Les deux visent des usages différents : GIF le web, M4V la remise d’un fichier fini et les téléphones. Cela mérite d’être pesé avant, car ce qui justifie l’un est souvent ce qui rend l’autre malcommode.
GIF est le format de CompuServe, publié en 1987. L’enregistrement se fait sur 8 bits par canal.
M4V vient de Apple et date de 2005. QuickTime Player, VLC et iTunes le lisent.
GIF a été publié en 1987 et M4V en 2005. Le plus ancien est en général le fichier le plus sûr à remettre ; le plus récent fait le même travail en moins d’octets.
Non. Cette conversion se fait entièrement dans votre navigateur : le fichier ne quitte donc pas votre appareil. Vous pouvez le vérifier vous-même — ouvrez l’onglet réseau des outils de développement et convertissez quelque chose. Vous verrez la page elle-même et les requêtes de statistiques et de publicité qui financent ce service, et pas une seule qui transporte votre fichier. Le moteur de cette paire précise est mediabunny, une enveloppe autour de WebCodecs, qui emprunte les décodeurs matériels de votre appareil ; votre navigateur le télécharge une fois puis le garde en cache.
Oui. Pas de compte, pas de filigrane et pas de quota journalier à dépenser : cela tourne sur votre propre machine, vous pouvez donc revenir autant de fois que vous voulez. Le navigateur traite des fichiers jusqu’à 100 Mo, 100 à la fois. mediabunny est téléchargé sur votre machine et s’y exécute, et c’est pourquoi rien n’est compté.
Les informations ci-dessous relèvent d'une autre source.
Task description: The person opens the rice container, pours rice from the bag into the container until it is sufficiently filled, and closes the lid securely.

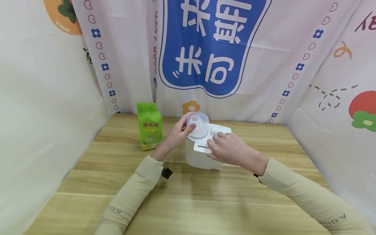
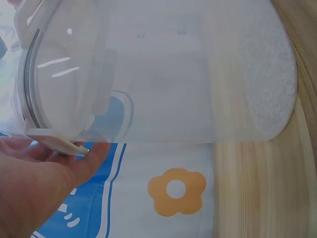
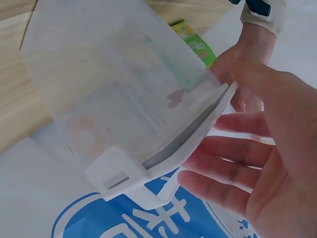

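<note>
A translucent plastic storage container [image 1: 199, 160] stands on the table, and a grainy whitish layer shows at its base in the left wrist view. Its white lid [image 1: 215, 130] carries a clear measuring cup [image 1: 201, 125]. My left hand [image 1: 177, 132] holds the lid at the cup, thumb on the near side and fingers partly hidden behind. A side latch [image 2: 57, 141] lies against those fingers. From the right, my right hand [image 1: 226, 147] grips the lid's edge with bent fingers; in the right wrist view, its fingers [image 3: 223, 148] lie along the lid beside the handle.
Left of the container, a green bag [image 1: 149, 127] with Chinese lettering stands upright. The wood-grain table [image 1: 188, 202] ends at a printed cloth backdrop [image 1: 132, 65], with white cloth walls on both sides.
</note>
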### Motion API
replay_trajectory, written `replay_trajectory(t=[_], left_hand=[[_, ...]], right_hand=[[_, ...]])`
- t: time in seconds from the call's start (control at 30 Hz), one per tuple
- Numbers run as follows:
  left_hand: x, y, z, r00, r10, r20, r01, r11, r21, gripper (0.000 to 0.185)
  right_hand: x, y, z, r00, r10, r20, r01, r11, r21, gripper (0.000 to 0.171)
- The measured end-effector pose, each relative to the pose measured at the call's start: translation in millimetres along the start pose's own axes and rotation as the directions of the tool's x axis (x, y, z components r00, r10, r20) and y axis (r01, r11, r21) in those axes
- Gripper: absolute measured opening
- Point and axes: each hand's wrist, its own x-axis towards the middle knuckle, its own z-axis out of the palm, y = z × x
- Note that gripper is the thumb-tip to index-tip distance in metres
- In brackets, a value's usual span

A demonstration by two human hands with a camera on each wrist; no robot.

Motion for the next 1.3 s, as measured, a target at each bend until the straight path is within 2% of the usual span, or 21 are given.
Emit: replay_trajectory(t=[0.17,0.37,0.53,0.73,0.9,1.07,1.3], left_hand=[[-6.0,3.5,1.0,1.000,0.022,-0.010,-0.022,1.000,-0.010,0.055],[-12.9,6.9,4.1,0.995,0.096,-0.024,-0.095,0.995,0.036,0.056],[-23.8,13.1,4.5,0.999,0.050,-0.017,-0.047,0.992,0.119,0.067],[-36.4,21.4,2.1,1.000,-0.003,-0.006,0.004,0.985,0.173,0.079],[-47.0,33.8,-0.4,1.000,0.027,0.000,-0.026,0.958,0.285,0.082],[-53.7,45.1,-0.1,0.998,0.060,0.025,-0.065,0.937,0.344,0.083],[-61.7,50.9,3.1,0.999,0.030,0.027,-0.038,0.914,0.405,0.088]], right_hand=[[-2.9,4.1,-2.4,1.000,0.017,0.020,-0.018,0.998,0.062,0.044],[-6.1,8.7,-0.3,1.000,0.006,0.016,-0.007,0.996,0.093,0.039],[-8.1,15.2,1.6,0.999,0.022,-0.028,-0.018,0.992,0.127,0.027],[-10.1,21.3,2.9,0.997,0.050,-0.050,-0.041,0.984,0.172,0.019],[-11.9,25.0,3.5,0.994,0.080,-0.079,-0.062,0.976,0.207,0.014],[-13.9,27.7,3.7,0.988,0.128,-0.086,-0.103,0.963,0.251,0.008],[-13.5,28.0,7.3,0.986,0.144,-0.087,-0.113,0.949,0.296,0.009]])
M4V compresse, des données sont donc perdues. Au réglage par défaut cela ne se voit pas ; pour en être sûr, montez la qualité. Le résultat n’a pas de son, un GIF n’ayant rien pour en porter. Chaque image garde sa propre durée : une animation aux pauses irrégulières se joue donc telle qu’elle a été conçue, et non à une vitesse moyennée.
Une partie des navigateurs seulement lit M4V. C’est le moins portable des deux : mieux vaut s’assurer que le destinataire l’accepte avant de l’envoyer.
M4V est un conteneur, pas un format unique. Ce qui se lit, c’est le codec à l’intérieur — le plus souvent H.264, HEVC et AAC — et c’est pourquoi deux fichiers de même extension peuvent se comporter différemment sur le même appareil.
Ce que cette page affirme sur GIF et M4V se vérifie : voici les documents qui le fixent.